- Exercise description -
Go through the data below. List every line that holds the word "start".

- Data extract -
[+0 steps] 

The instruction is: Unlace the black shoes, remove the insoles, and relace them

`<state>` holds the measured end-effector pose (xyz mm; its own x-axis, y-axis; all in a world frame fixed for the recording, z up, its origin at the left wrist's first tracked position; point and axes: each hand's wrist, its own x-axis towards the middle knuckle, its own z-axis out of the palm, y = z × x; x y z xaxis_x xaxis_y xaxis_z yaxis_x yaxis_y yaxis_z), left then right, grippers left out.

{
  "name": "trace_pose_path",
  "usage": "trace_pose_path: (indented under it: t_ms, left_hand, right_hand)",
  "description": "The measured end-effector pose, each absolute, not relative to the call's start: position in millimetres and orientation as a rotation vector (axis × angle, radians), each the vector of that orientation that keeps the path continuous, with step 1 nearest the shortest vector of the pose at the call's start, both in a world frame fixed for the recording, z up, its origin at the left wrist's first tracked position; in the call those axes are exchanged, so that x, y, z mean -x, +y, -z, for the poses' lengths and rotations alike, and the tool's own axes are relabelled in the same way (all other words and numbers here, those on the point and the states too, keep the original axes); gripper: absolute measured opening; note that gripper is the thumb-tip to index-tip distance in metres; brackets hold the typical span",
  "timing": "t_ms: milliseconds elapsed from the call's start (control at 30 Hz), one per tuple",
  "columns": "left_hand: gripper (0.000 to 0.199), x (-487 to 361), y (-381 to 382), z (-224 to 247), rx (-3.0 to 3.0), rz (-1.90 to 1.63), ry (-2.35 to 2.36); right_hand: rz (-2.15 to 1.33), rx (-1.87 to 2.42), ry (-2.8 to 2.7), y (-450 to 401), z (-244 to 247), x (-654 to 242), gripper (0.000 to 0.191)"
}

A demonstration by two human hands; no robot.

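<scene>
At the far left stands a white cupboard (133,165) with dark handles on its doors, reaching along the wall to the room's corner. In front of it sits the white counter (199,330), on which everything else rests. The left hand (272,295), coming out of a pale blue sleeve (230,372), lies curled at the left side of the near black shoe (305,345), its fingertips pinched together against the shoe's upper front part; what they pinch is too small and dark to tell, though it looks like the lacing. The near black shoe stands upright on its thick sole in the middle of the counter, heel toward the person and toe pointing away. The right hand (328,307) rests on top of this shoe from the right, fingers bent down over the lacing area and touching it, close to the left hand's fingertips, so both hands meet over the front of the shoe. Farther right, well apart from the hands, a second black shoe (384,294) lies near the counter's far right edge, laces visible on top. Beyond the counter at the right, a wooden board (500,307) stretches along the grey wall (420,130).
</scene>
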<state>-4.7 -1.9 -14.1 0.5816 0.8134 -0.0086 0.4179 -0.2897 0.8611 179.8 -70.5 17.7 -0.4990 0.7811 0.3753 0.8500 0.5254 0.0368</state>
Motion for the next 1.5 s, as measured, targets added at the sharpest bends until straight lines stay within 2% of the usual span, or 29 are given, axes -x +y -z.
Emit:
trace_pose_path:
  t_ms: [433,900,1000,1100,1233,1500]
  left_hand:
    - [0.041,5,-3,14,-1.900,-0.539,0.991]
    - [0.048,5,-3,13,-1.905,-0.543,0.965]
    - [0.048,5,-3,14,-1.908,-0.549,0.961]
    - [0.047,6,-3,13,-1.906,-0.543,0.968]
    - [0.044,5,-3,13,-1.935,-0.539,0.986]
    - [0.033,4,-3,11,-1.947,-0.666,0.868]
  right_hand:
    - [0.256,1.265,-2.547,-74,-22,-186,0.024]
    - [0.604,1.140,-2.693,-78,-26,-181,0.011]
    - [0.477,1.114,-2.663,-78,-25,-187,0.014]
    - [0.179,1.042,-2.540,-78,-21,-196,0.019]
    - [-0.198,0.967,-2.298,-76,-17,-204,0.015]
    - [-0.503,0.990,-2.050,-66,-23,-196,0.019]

- Response to the exercise -
  "description": "The measured end-effector pose, each absolute, not relative to the call's start: position in millimetres and orientation as a rotation vector (axis × angle, radians), each the vector of that orientation that keeps the path continuous, with step 1 nearest the shortest vector of the pose at the call's start, both in a world frame fixed for the recording, z up, its origin at the left wrist's first tracked position; in the call those axes are exchanged, so that x, y, z mean -x, +y, -z, for the poses' lengths and rotations alike, and the tool's own axes are relabelled in the same way (all other words and numbers here, those on the point and the states too, keep the original axes); gripper: absolute measured opening; note that gripper is the thumb-tip to index-tip distance in metres; brackets hold the typical span",
  "timing": "t_ms: milliseconds elapsed from the call's start (control at 30 Hz), one per tuple",

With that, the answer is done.